2023年の年頭にあたり、日本電気(NEC) 取締役 代表執行役社長 兼 CEOの森田隆之氏は年頭所感として、以下を発表した。

2024年は生成AIの応用領域を広げていく

2024年の年頭にあたり、謹んで新年のご挨拶を申し上げます。

このたび発生した令和6年能登半島地震によって、お亡くなりになられた方々のご冥福をお祈りするとともに、被害に遭われた全ての方々とそのご家族に心よりお見舞いを申し上げます。皆様の安全と健康を切に願い、被災地の一日も早い復旧・復興をお祈り申し上げます。NECグループとして、可能な限りの支援に取り組んでまいります。

本年、NECグループは創立125周年を迎えます。

歴史を振り返ると、私たちが生み出してきた技術や事業は確かな価値を世界中に提供してきました。創業以来、テクノロジーカンパニーとして社会のさまざまな面で時代の要請に応え続けたことが、現在のNECグループへの信頼の礎となっています。

昨年、私たちの技術の系譜に「生成AI」が加わりました。これはインターネットの登場以来の革新といわれ、世界中で一気に普及し進化を続けています。NECグループでは高い日本語性能を有する独自開発のLLM(大規模言語モデル)「cotomi(コトミ)」を、どこよりも早く市場に提供し、国や自治体、企業、大学、研究機関などのお客様から驚きとともに歓迎されました。常に最先端の独自技術の研究開発に投資をしてきたNECグループだからこそ成しえたことであり、技術力や人材力が改めて認知されています。

2024年も、最先端の技術力による明るいサプライズをお届けしてまいります。まず、開発において各社がしのぎを削る生成AIは、その応用領域を広げていきます。NECグループが持つ業種・業務ノウハウをもとにした特化モデルを中核に、お客様のビジネスに応じて最適な生成AIの利用環境を提供し、個別企業のみならず産業や業種全体へと生成AIの活用を推進します。

私たち自身が社内DXにおいて「クライアントゼロ」として利用してきた中での経験やノウハウ。コンサルティングサービスや生体認証、サイバーセキュリティ、生成AIといった技術・サービス群。グローバルパートナーとのアライアンスを通してのサービス。これらを集約させた共通基盤「NEC Digital Platform」をさらに強化し、お客様や社会のDXを推進します。

日本の安全保障を支える通信インフラ、航空宇宙・防衛の分野では、宇宙での光通信やサイバーセキュリティ、センサーなど日本が国際的に貢献すべき先端技術領域を中心に開発・提供を強化していきます。また、防災・減災対策による被害の低減効果を算定し、その価値を金融商品化する新たなメカニズム「適応ファイナンス」の社会実装をグローバルなパートナーと推進します。

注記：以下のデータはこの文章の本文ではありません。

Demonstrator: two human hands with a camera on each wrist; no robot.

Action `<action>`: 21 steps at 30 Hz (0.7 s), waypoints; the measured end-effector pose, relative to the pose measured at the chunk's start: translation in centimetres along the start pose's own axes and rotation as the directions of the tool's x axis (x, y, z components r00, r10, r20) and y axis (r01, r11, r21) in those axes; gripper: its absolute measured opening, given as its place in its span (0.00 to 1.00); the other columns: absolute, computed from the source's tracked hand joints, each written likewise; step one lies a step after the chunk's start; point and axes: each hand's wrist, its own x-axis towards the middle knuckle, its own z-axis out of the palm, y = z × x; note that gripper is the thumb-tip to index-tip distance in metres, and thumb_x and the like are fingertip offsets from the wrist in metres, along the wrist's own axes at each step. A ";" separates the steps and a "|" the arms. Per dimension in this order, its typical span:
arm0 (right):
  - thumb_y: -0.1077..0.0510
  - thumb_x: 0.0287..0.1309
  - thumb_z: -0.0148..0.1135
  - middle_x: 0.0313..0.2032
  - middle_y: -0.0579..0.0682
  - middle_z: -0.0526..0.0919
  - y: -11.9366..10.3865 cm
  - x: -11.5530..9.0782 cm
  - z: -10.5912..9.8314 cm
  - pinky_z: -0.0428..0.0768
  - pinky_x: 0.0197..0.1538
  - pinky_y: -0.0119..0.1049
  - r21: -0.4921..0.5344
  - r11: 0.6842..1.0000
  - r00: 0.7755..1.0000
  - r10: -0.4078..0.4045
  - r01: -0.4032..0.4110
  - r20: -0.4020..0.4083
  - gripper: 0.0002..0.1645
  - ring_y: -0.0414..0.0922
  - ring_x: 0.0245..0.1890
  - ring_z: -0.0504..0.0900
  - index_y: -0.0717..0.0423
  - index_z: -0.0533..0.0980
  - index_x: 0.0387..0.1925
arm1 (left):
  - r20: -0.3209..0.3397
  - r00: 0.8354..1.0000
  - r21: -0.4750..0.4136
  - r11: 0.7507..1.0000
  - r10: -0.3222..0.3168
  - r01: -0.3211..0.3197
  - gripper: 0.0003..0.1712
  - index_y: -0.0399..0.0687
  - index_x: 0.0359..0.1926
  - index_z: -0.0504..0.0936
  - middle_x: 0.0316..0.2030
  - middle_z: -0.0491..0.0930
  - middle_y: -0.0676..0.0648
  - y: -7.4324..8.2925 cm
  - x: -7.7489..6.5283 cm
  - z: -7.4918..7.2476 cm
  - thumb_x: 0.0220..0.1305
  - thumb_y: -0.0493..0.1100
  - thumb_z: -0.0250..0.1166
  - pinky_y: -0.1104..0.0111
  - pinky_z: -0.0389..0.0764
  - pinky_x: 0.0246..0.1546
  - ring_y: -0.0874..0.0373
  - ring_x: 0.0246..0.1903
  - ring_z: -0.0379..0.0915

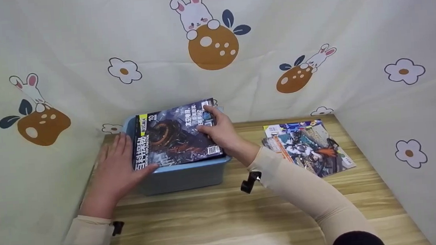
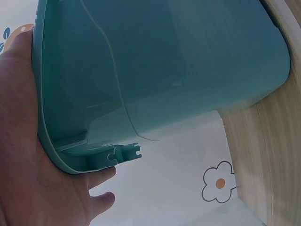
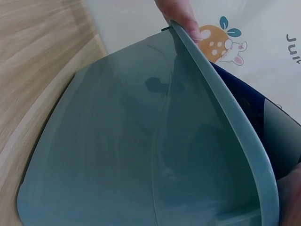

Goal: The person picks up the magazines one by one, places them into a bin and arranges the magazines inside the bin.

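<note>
A magazine (image 1: 169, 142) with a dark, machine-like cover lies across the top of a blue plastic bin (image 1: 183, 178), tilted slightly. My right hand (image 1: 226, 133) pinches its right edge, thumb on the cover. At the bin's left rim, my left hand (image 1: 115, 173) holds on, its thumb reaching over the near corner. The left wrist view has that hand (image 2: 42, 165) around the rim, with fingertips showing past the bin's clip. In the right wrist view, part of the magazine (image 3: 240, 99) shows beyond the rim. What lies deeper inside the bin is hidden.
Several magazines (image 1: 313, 150) lie in a loose, overlapping pile to the right of the bin on the wood-grain table (image 1: 195, 229). A pale curtain (image 1: 148, 23) printed with rabbits, oranges and flowers encloses the back and both sides.
</note>
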 end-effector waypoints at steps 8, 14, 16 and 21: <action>0.62 0.69 0.72 0.74 0.61 0.75 0.1 0.0 0.1 0.90 0.47 0.39 -0.015 0.999 0.999 0.031 -0.031 0.010 0.45 0.48 0.45 0.88 0.52 0.68 0.83 | -0.010 1.000 -0.021 1.000 -0.011 0.010 0.80 0.25 0.86 0.46 0.86 0.42 0.26 0.0 0.1 0.0 0.64 0.89 0.56 0.33 0.34 0.83 0.29 0.86 0.36; 0.59 0.71 0.72 0.69 0.57 0.78 0.0 -0.2 0.4 0.87 0.47 0.36 -0.053 0.999 1.000 -0.004 0.003 -0.011 0.36 0.46 0.47 0.86 0.54 0.75 0.77 | -0.005 1.000 -0.020 1.000 -0.016 0.016 0.79 0.26 0.86 0.45 0.86 0.41 0.26 0.1 0.1 -0.1 0.66 0.87 0.58 0.33 0.35 0.83 0.29 0.86 0.35; 0.58 0.73 0.72 0.60 0.55 0.82 0.0 -0.3 0.6 0.84 0.47 0.35 -0.037 0.998 0.998 -0.043 0.042 -0.049 0.28 0.44 0.46 0.83 0.56 0.79 0.71 | -0.004 1.000 -0.021 1.000 -0.011 0.011 0.77 0.25 0.86 0.46 0.86 0.41 0.26 0.1 0.0 -0.2 0.67 0.86 0.59 0.32 0.35 0.83 0.29 0.86 0.35; 0.58 0.75 0.71 0.38 0.48 0.80 0.1 -0.7 0.6 0.77 0.44 0.35 0.042 0.986 0.966 -0.148 0.160 -0.211 0.08 0.43 0.37 0.76 0.56 0.85 0.50 | -0.008 1.000 -0.017 1.000 0.010 -0.010 0.75 0.24 0.85 0.48 0.86 0.42 0.25 0.1 -0.2 -0.3 0.68 0.85 0.59 0.32 0.36 0.83 0.29 0.86 0.36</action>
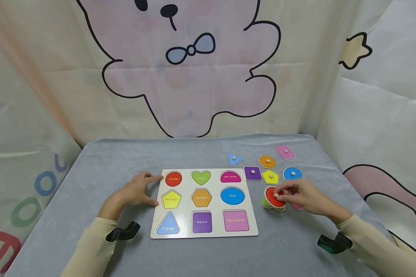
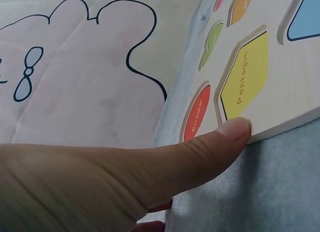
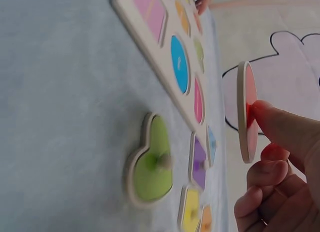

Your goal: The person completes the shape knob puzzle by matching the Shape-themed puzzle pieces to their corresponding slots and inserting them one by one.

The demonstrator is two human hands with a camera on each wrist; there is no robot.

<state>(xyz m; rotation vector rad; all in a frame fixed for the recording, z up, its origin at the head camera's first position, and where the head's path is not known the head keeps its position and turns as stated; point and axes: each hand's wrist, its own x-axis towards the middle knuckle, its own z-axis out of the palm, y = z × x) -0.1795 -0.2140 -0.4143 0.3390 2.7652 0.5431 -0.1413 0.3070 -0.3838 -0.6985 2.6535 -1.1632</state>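
Observation:
My right hand (image 1: 303, 195) pinches a red circular puzzle piece (image 3: 247, 112) by its knob, and the piece is raised above the cloth. Below it lies a green heart piece (image 3: 154, 167) with a wooden knob. A pink piece (image 1: 297, 206) is partly hidden under the same hand. My left hand (image 1: 134, 190) touches the left edge of the white puzzle board (image 1: 187, 206) with index finger and thumb spread. In the left wrist view, the thumb (image 2: 215, 147) rests at the board's rim beside the yellow pentagon recess (image 2: 245, 77). The board's recesses show labelled, coloured shapes.
Right of the board lie loose knobbed pieces: a blue triangle (image 1: 237, 161), purple square (image 1: 255, 177), orange hexagon (image 1: 263, 163), yellow pentagon (image 1: 267, 180), blue oval (image 1: 287, 176) and pink rectangle (image 1: 289, 155). A grey cloth (image 1: 124, 157) covers the table, with printed curtains around it.

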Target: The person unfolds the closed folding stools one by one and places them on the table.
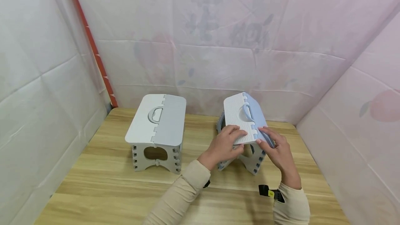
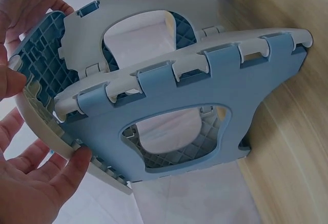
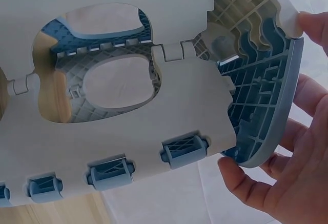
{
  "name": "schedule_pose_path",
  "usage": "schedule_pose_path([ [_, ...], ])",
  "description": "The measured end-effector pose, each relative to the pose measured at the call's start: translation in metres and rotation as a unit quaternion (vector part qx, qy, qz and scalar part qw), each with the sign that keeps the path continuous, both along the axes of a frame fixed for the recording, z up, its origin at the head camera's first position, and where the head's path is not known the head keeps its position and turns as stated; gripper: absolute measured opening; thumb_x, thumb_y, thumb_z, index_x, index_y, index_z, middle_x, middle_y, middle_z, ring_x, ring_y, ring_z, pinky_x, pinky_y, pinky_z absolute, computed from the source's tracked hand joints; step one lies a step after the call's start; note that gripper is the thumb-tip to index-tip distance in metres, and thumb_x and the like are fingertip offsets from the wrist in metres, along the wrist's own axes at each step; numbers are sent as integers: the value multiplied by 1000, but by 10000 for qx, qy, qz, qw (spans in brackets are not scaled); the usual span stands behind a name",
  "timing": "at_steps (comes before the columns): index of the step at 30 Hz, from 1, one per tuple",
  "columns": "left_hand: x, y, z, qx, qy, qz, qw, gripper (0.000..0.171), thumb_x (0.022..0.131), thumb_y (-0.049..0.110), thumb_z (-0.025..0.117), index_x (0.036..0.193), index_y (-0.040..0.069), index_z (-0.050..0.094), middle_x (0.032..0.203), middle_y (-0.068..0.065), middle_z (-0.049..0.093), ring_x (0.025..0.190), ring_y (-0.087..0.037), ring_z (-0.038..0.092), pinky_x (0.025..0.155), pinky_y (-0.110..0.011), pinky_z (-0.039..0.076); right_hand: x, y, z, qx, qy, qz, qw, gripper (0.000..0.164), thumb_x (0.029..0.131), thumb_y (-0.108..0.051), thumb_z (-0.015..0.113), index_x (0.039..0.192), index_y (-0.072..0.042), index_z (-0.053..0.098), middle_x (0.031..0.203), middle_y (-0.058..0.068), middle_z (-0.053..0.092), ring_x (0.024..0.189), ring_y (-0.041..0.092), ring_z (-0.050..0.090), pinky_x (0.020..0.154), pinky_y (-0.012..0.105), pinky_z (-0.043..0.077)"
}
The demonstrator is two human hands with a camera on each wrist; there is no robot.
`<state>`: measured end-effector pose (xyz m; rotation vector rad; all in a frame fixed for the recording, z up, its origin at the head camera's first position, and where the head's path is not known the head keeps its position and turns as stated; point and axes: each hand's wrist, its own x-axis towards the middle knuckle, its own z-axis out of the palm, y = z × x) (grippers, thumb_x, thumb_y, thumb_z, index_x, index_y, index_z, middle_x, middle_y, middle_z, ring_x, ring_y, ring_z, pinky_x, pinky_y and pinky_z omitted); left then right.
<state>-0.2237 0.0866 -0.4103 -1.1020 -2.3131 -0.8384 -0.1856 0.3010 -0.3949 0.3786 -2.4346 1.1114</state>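
A blue-and-white folding step stool [image 1: 232, 114] stands on the right part of the table, its top bent into a ridge along the middle seam. My left hand [image 1: 223, 145] holds the near end of the white half, fingers on top and thumb at the edge. On the blue half, my right hand [image 1: 279, 148] grips the near corner. Its fingers curl round the ribbed blue edge [image 3: 284, 106] in the right wrist view. A blue side leg panel [image 2: 184, 90], bent at its hinge line, shows in the left wrist view. The blue carry handle [image 1: 248, 113] sticks up at the seam.
A second folding stool [image 1: 171, 121], white and grey, stands unfolded with a flat top to the left. Both stools are on a wood-grain table [image 1: 103, 183]. Printed pale sheeting [image 1: 218, 68] hangs behind and at both sides. A black strap [image 1: 265, 191] dangles by the right wrist.
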Motion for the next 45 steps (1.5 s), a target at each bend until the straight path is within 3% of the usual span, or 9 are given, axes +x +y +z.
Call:
schedule_pose_path([
  [6, -1, -1, 4, -203, 83, 34, 9998, 34, 83, 23, 63, 116, 16, 63, 120, -7, 52, 111, -19, 48, 86, -24, 44, -3, 1, -1, 115, 274, 64, 9995, 37, 78, -3, 67, 114, 0, 63, 122, 28, 52, 111, 44, 43, 80, 55, 32],
  [11, -1, -1, 5, -296, 153, 72, 9994, 34, 82, 24, 63, 115, 18, 63, 118, -6, 52, 108, -20, 49, 84, -25, 45, -2, 1, 1, 313, 181, 1, 9993, 35, 77, -6, 67, 112, -2, 63, 121, 27, 51, 111, 45, 40, 83, 59, 25],
  [19, -2, 0, 5, -339, 307, 138, 9989, 33, 79, 23, 64, 112, 19, 64, 115, -5, 53, 105, -19, 50, 82, -24, 45, 0, 1, 5, 590, -50, -52, 9982, 37, 79, -12, 67, 114, -6, 61, 125, 28, 46, 110, 46, 37, 78, 56, 26],
  [29, -2, 3, 5, -445, 625, 374, 9963, 33, 77, 26, 65, 109, 20, 65, 109, -4, 54, 99, -17, 52, 69, -24, 48, -2, 3, -1, 543, 167, 9, 9984, 37, 77, -9, 67, 113, -3, 62, 122, 24, 47, 108, 42, 36, 77, 52, 21],
  [36, 0, 5, 5, -831, 686, 622, 9922, 34, 77, 29, 64, 111, 22, 65, 113, -3, 55, 102, -17, 52, 68, -26, 48, -1, 3, -2, 692, 26, -56, 9976, 37, 78, -13, 69, 112, -3, 62, 124, 25, 44, 110, 46, 31, 77, 54, 23],
  [45, 1, 7, 7, -1223, 703, 861, 9863, 34, 78, 33, 62, 111, 26, 65, 114, -1, 54, 104, -16, 49, 65, -25, 46, -1, 0, -1, 877, 168, -55, 9960, 36, 74, -15, 73, 107, -4, 66, 120, 25, 46, 110, 45, 34, 80, 57, 21],
])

これにより、レジリエンスな社会の実現に向け、いまだ不十分な気候変動の適応策への資金流入を促します。ヘルスケア・ライフサイエンス事業など新規事業を含めた全ての分野において、果敢にリスクをとって新たなチャレンジを重ね、お客様やパートナーからの共感を集め、NECグループがPurpose(存在意義)に掲げる『安全・安心・公平・効率という社会価値を創造し、誰もが人間性を十分に発揮できる持続可能な社会の実現』を目指します。

このPurposeは、あらゆる事業に携わる一人ひとりの社員の力の総和によってこそ成り立ちます。高い目標を掲げ、有言実行するために努力を惜しまない。昨日より今日、今日より明日と成長し続けていく。自ら変革を進めていく多様な人材が集う組織を目指し、自分らしさを活かしながら能力を最大限に発揮できる「働きがいのある」環境を創ります。

2025中期経営計画も4年目を迎える年となり、社会にお約束した目標の達成に向けた道程が今、はっきりと見えています。ステークホルダーの皆様からお寄せいただいている期待を確信に変えるべく、グループが一丸となりゴールに向けて着実に進んでまいります。

2024年もNECグループにぜひご期待ください。